Pietro sipped his drink before continuing. “Now, the religious doctrine tells us that Cordelan was, indeed, a deity, though the sacred texts are unclear on why he chose that moment—after eons of silence—to step forward and reshape the world. There are some historical scholars who posit that Cordelan was not a god at all, but a visitor from another world, who had crossed the unimaginable miles of space to land on our planet.”

“Really?” Cody said. He sounded delighted. “I like that!”

Jayla was confused. “Would something like that even be possible?”

“Who knows? But many of the things that seem to be explained by divinity make even more sense if you view them as technology created by people who were advanced enough to travel across the stars.”

“Such as?”

“The power core that drives the city, for one thing. No one truly understands how it works. The story is that Cordelan created that power core after he sewed the continent together. But maybe a visitor from another world took whatever energy source he used to travel here, and buried it beneath the land, and set it up to sustain us for untold generations.”

“That sounds—impossible,” Jayla said.

Pietro shrugged. “More impossible than a god creating the power core by simply waving his hands and willing it to be so? Maybe. I would think advanced technology also would explain how our own world could be so forcefully reconstructed.” He took another sip. “And the theory about a visitor from another planet is attractive for other reasons. Historical artefacts dating back for millennia show that the Chibani and the Maratans and the Oraki people and the islanders—everyone except the Cordelanos—have lived on this world almost since it was formed. But there is no evidence of Cordelanos living here until a thousand years ago.”

“How can you know that?” Jayla objected. “It’s not like you can dig them up and see the color of their skin.”

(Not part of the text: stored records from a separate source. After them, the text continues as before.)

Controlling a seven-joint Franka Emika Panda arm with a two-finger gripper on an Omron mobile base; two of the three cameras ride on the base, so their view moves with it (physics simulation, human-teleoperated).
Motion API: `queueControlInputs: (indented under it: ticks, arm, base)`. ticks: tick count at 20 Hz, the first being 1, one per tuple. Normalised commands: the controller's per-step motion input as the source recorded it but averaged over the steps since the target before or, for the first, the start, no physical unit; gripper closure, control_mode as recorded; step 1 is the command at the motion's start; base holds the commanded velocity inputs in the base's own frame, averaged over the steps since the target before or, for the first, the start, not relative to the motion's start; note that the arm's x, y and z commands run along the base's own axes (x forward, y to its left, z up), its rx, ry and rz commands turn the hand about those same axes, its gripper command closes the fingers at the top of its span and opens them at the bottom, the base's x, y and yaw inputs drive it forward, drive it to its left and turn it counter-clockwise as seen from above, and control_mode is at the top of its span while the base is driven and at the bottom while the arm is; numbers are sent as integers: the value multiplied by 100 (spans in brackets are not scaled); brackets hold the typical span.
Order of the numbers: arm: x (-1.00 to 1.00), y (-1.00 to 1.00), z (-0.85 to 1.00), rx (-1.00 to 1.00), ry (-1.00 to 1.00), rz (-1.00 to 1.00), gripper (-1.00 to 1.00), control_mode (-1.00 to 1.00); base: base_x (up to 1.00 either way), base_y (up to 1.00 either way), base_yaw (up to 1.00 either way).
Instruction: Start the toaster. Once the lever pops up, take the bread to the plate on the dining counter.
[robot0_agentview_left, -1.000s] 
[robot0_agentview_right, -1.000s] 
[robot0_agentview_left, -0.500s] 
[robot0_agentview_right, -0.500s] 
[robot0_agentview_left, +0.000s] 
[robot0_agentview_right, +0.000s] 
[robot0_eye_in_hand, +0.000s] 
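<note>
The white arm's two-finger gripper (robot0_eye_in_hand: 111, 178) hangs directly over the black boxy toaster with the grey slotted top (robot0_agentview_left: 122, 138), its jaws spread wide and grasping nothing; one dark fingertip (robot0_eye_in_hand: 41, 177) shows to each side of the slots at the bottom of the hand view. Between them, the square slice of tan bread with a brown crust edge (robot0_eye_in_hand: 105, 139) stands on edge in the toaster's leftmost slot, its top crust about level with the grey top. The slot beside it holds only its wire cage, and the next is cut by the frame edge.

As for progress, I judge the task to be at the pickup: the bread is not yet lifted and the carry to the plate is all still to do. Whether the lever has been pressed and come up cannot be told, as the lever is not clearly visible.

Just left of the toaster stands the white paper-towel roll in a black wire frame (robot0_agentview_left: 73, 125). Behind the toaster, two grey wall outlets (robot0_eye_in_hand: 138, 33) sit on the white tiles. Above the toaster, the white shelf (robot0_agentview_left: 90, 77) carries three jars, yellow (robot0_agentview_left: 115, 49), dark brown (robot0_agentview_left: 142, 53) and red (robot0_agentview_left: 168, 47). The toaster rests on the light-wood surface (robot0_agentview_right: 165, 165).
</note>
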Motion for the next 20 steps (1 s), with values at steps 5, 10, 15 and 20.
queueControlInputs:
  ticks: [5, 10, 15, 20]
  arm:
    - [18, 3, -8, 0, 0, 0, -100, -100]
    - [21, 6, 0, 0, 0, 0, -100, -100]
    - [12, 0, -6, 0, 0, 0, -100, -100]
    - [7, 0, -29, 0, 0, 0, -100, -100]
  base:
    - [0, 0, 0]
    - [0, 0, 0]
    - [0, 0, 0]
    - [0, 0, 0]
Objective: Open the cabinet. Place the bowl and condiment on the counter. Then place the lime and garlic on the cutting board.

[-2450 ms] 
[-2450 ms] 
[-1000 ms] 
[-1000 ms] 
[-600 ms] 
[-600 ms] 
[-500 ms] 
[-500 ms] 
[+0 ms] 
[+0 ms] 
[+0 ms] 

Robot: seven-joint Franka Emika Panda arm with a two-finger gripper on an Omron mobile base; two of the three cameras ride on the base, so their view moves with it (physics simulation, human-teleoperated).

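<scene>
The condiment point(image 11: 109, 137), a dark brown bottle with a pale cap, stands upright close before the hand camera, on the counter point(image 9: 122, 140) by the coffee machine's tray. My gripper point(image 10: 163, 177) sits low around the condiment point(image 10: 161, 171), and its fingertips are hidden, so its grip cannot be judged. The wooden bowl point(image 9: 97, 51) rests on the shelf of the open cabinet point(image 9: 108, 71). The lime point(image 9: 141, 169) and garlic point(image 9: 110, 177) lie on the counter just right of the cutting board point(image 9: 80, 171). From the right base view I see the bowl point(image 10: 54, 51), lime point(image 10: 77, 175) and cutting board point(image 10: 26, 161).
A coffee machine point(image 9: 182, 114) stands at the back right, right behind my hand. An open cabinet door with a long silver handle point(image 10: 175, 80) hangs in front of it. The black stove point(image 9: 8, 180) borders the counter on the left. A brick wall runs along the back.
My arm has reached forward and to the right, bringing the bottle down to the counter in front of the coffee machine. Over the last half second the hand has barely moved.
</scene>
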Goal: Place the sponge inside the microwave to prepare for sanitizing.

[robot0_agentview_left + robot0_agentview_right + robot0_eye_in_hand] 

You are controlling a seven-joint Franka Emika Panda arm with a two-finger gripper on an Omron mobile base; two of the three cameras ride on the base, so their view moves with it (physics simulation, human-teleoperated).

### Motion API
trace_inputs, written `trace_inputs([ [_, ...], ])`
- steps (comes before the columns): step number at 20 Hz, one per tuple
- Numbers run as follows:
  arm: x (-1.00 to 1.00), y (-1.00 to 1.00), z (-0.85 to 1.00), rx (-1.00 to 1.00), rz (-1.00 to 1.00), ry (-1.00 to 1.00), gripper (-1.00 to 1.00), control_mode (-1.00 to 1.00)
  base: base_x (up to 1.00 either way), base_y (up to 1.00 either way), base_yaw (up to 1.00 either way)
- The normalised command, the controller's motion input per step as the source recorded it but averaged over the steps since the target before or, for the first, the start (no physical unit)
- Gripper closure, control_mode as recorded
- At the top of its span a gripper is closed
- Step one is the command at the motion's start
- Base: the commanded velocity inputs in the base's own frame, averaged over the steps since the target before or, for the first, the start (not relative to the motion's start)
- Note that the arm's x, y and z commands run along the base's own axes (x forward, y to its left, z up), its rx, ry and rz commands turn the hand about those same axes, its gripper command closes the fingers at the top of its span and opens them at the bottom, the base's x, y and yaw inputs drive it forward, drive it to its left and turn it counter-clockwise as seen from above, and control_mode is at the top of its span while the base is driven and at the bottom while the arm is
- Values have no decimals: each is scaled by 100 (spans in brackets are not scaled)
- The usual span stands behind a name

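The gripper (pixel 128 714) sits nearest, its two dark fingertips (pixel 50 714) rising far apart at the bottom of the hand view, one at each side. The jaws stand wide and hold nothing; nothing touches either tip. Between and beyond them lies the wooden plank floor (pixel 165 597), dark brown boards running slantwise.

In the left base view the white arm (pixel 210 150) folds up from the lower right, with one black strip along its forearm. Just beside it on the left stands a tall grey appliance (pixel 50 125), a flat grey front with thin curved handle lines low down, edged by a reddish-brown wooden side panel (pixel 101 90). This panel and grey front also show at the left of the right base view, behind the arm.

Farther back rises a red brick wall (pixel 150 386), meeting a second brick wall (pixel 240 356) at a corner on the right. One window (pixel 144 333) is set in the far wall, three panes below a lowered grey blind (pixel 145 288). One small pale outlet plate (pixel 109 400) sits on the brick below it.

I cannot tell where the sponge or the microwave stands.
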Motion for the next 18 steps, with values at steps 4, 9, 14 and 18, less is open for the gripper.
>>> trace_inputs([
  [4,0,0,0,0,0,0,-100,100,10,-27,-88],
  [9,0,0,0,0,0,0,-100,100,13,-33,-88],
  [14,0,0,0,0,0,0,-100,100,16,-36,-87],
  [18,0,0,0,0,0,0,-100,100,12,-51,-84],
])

“The shapes of their skulls are slightly different and they have a particular bend to their index fingers. More than that, we have drawings that have survived since ancient times that we can date with passable accuracy. It’s only about a thousand years ago that Cordelanos appear in any of these pictures. It’s not unreasonable to assume that Cordelan came here with some contingent of others—dozens, maybe hundreds. They settled onto this planet and began intermarrying with the natives. Cordelan himself is supposed to have taken Dar as his wife and fathered ten children with her.”

“I don’t understand what any of this has to do with Aussen. And the trick with the light.”

“I’m getting to that. It’s complicated. Whether you believe Cordelan was an alien visitor or an actual god doesn’t entirely matter, because the rest of the story plays out the same either way. He rearranged the world and he locked the new continent in place with a very peculiar device.”

Cody looked up at that. “You mean, the one we visited under the temple?”

“Exactly.”

“Justtellme,” Jayla said.

“The device is a lever that is tied to the mechanism that holds the pieces of our world together. Every few years that lever must be oiled to keep it functioning. If it is not oiled, the stone walls that surround it move closer to each other—and closer. Eventually they will crush it. And the lever will shatter, and the lock will fail, and the land masses will break apart—probably with a great deal of violence.”

“The quakes,” Jayla said.

“The quakes, indeed. They are a precursor of what could come.”

“So then—the quakes are letting us know that the mechanism needs to be attended to.”